→ EXERCISE
Here are the records. Print them all exactly.

→ EXERCISE MATERIAL
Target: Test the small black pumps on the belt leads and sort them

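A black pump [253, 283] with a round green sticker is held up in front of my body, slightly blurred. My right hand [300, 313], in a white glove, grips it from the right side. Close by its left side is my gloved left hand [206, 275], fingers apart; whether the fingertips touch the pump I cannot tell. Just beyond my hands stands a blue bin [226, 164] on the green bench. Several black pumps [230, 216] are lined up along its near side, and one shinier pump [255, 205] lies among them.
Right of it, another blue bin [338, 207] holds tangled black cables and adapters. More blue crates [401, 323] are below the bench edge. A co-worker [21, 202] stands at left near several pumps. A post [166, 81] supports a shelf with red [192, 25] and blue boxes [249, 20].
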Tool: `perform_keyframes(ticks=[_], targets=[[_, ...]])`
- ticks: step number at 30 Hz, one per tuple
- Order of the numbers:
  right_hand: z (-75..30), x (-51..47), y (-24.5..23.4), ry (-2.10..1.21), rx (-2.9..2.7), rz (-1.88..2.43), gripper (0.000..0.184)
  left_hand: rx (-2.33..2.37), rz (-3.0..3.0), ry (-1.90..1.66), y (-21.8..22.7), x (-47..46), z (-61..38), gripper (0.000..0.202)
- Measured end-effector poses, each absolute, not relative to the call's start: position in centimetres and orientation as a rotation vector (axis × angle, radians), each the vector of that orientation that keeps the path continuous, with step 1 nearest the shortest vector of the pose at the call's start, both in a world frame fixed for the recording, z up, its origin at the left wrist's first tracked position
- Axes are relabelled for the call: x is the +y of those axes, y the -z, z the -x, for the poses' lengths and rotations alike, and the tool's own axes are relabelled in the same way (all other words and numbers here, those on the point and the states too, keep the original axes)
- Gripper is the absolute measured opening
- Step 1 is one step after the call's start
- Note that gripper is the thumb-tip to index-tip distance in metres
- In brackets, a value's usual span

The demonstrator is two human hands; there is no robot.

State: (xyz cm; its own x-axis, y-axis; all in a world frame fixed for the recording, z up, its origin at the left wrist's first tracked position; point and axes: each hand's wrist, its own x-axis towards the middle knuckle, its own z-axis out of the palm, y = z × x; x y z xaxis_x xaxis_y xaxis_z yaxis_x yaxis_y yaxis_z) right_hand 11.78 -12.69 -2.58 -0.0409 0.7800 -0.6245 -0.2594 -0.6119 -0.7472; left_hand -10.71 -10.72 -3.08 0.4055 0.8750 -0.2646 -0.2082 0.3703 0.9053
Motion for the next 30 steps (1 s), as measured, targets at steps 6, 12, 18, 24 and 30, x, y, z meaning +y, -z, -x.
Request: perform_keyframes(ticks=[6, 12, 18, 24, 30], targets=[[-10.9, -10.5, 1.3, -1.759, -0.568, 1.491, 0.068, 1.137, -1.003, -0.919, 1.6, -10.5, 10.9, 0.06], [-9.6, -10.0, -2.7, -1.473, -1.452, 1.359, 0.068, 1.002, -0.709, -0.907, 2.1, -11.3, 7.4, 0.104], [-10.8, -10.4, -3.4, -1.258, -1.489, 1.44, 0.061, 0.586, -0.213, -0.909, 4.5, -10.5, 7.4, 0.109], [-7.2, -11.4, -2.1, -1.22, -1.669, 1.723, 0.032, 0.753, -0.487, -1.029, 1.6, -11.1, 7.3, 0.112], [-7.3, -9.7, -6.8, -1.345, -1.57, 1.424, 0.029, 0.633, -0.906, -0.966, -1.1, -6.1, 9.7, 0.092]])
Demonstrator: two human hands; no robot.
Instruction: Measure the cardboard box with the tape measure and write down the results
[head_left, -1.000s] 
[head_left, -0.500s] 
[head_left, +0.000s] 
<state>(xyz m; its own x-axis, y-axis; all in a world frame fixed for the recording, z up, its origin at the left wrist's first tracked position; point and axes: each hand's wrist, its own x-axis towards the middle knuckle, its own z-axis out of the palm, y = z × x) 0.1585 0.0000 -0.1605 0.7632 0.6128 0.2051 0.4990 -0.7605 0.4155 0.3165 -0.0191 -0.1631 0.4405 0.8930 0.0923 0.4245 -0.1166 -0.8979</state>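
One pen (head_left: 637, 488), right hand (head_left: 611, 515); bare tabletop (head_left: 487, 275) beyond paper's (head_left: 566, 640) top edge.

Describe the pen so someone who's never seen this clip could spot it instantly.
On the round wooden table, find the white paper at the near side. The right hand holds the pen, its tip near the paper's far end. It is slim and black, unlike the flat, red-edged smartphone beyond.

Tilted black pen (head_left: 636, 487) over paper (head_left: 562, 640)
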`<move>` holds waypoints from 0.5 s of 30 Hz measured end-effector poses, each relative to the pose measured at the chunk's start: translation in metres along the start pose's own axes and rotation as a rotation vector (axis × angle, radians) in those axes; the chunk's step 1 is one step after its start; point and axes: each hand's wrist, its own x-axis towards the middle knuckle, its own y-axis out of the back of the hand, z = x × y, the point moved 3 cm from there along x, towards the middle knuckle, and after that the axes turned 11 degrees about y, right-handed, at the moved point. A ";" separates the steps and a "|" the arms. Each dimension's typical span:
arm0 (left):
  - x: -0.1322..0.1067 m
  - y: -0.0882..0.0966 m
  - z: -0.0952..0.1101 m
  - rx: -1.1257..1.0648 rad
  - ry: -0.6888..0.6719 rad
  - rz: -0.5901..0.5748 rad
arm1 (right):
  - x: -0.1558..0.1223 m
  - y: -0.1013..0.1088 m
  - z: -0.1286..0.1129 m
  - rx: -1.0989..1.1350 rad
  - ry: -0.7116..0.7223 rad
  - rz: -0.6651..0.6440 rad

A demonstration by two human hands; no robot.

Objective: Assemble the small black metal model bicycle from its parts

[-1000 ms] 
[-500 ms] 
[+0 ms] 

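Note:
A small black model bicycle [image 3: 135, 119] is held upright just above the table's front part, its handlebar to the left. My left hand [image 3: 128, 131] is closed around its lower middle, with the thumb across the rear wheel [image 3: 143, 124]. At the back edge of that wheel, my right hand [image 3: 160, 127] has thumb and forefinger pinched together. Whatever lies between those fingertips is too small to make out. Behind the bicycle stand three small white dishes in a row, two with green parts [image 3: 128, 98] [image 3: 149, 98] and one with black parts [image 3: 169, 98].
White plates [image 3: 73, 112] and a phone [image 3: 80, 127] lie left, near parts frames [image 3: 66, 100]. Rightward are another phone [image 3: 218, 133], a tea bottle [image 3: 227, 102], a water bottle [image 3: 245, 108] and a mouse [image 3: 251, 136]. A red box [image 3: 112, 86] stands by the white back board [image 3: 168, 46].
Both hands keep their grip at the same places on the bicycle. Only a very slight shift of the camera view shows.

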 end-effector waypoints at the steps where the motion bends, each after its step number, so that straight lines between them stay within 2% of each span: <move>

→ RESULT OF THE EXERCISE
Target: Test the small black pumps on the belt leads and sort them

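A black pump [253, 283] with a round green sticker is held up in front of my body, slightly blurred. My right hand [300, 313], in a white glove, grips it from the right side. Close by its left side is my gloved left hand [206, 275], fingers apart; whether the fingertips touch the pump I cannot tell. Just beyond my hands stands a blue bin [226, 164] on the green bench. Several black pumps [230, 216] are lined up along its near side, and one shinier pump [255, 205] lies among them.
Right of it, another blue bin [338, 207] holds tangled black cables and adapters. More blue crates [401, 323] are below the bench edge. A co-worker [21, 202] stands at left near several pumps. A post [166, 81] supports a shelf with red [192, 25] and blue boxes [249, 20].
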Tool: `perform_keyframes(ticks=[_], targets=[[_, ...]])`
- ticks: step number at 30 Hz, one per tuple
- Order of the numbers:
  right_hand: z (-75..30), x (-51..47), y (-24.5..23.4), ry (-2.10..1.21), rx (-2.9..2.7), rz (-1.88..2.43), gripper (0.000..0.184)
  left_hand: rx (-2.33..2.37), rz (-3.0..3.0), ry (-1.90..1.66), y (-21.8..22.7), x (-47..46), z (-61..38), gripper (0.000..0.202)
- Measured end-effector poses, each absolute, not relative to the call's start: position in centimetres and orientation as a rotation vector (axis × angle, radians), each the vector of that orientation that keeps the path continuous, with step 1 nearest the shortest vector of the pose at the call's start, both in a world frame fixed for the recording, z up, its origin at the left wrist's first tracked position
- Axes are relabelled for the call: x is the +y of those axes, y the -z, z the -x, for the poses' lengths and rotations alike, and the tool's own axes are relabelled in the same way (all other words and numbers here, those on the point and the states too, keep the original axes)
- Gripper is the absolute measured opening
- Step 1 is one step after the call's start
- Note that gripper is the thumb-tip to index-tip distance in metres
- In brackets, a value's usual span

The demonstrator is two human hands; there is no robot.

State: (xyz cm; its own x-axis, y-axis; all in a world frame fixed for the recording, z up, its origin at the left wrist's first tracked position; point and axes: each hand's wrist, its own x-axis towards the middle knuckle, its own z-axis out of the palm, y = z × x; x y z xaxis_x xaxis_y xaxis_z yaxis_x yaxis_y yaxis_z) right_hand 11.78 -12.69 -2.58 -0.0409 0.7800 -0.6245 -0.2594 -0.6119 -0.7472; left_hand -10.71 -10.72 -3.08 0.4055 0.8750 -0.2646 -0.2082 0.3703 0.9053
Motion for the next 30 steps (1 s), as measured, targets at steps 6, 12, 18, 24 and 30, x, y, z meaning +y, -z, -x.
Request: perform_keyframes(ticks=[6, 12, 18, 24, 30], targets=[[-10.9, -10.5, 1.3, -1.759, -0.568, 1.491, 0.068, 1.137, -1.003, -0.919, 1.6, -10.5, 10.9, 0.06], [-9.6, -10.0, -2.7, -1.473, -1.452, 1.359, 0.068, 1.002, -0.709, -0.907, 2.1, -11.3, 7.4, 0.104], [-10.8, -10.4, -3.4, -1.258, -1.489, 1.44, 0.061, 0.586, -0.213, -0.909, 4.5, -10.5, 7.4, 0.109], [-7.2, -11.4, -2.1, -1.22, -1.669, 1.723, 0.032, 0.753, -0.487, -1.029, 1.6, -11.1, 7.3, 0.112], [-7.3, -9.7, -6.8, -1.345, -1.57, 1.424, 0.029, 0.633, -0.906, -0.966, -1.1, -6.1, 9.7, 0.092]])
Demonstrator: two human hands; no robot.
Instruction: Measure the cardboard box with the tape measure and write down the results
[head_left, -1.000s] 
[head_left, -0.500s] 
[head_left, +0.000s] 
<state>(xyz m; its own x-axis, y-axis; all in a world frame fixed for the recording, z up, its origin at the left wrist's first tracked position; point and axes: each hand's wrist, its own x-axis towards the middle knuckle, its own z-axis out of the palm, y = z × x) 0.1585 0.0000 -0.1605 0.7632 0.6128 0.2051 0.4990 -0.7605 0.4155 0.3165 -0.0191 -0.1631 0.4405 0.8930 0.0923 0.4245 -0.1166 -0.8979</state>
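One pen (head_left: 637, 488), right hand (head_left: 611, 515); bare tabletop (head_left: 487, 275) beyond paper's (head_left: 566, 640) top edge.

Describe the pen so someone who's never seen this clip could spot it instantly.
On the round wooden table, find the white paper at the near side. The right hand holds the pen, its tip near the paper's far end. It is slim and black, unlike the flat, red-edged smartphone beyond.

Tilted black pen (head_left: 636, 487) over paper (head_left: 562, 640)
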`<move>` holds waypoints from 0.5 s of 30 Hz measured end-effector poses, each relative to the pose measured at the chunk's start: translation in metres along the start pose's own axes and rotation as a rotation vector (axis × angle, radians) in those axes; the chunk's step 1 is one step after its start; point and axes: each hand's wrist, its own x-axis towards the middle knuckle, its own y-axis out of the back of the hand, z = x × y, the point moved 3 cm from there along x, towards the middle knuckle, and after that the axes turned 11 degrees about y, right-handed, at the moved point. A ";" separates the steps and a "|" the arms. Each dimension's typical span:
arm0 (left):
  - x: -0.1322..0.1067 m
  - y: -0.0882..0.0966 m
  - z: -0.0952..0.1101 m
  - rx: -1.1257..1.0648 rad
  - ry: -0.6888..0.6719 rad
  - rz: -0.5901..0.5748 rad
arm1 (right):
  - x: -0.1558..0.1223 m
  - y: -0.1013..0.1088 m
  - z: -0.1286..0.1129 m
  - rx: -1.0989..1.1350 rad
  - ry: -0.7116..0.7223 rad
  - rz: -0.6651..0.6440 rad

A demonstration by two human hands; no robot.

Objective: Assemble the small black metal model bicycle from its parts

[-1000 ms] 
[-500 ms] 
[+0 ms] 

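Note:
A small black model bicycle [image 3: 135, 119] is held upright just above the table's front part, its handlebar to the left. My left hand [image 3: 128, 131] is closed around its lower middle, with the thumb across the rear wheel [image 3: 143, 124]. At the back edge of that wheel, my right hand [image 3: 160, 127] has thumb and forefinger pinched together. Whatever lies between those fingertips is too small to make out. Behind the bicycle stand three small white dishes in a row, two with green parts [image 3: 128, 98] [image 3: 149, 98] and one with black parts [image 3: 169, 98].
White plates [image 3: 73, 112] and a phone [image 3: 80, 127] lie left, near parts frames [image 3: 66, 100]. Rightward are another phone [image 3: 218, 133], a tea bottle [image 3: 227, 102], a water bottle [image 3: 245, 108] and a mouse [image 3: 251, 136]. A red box [image 3: 112, 86] stands by the white back board [image 3: 168, 46].
Both hands keep their grip at the same places on the bicycle. Only a very slight shift of the camera view shows.
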
 end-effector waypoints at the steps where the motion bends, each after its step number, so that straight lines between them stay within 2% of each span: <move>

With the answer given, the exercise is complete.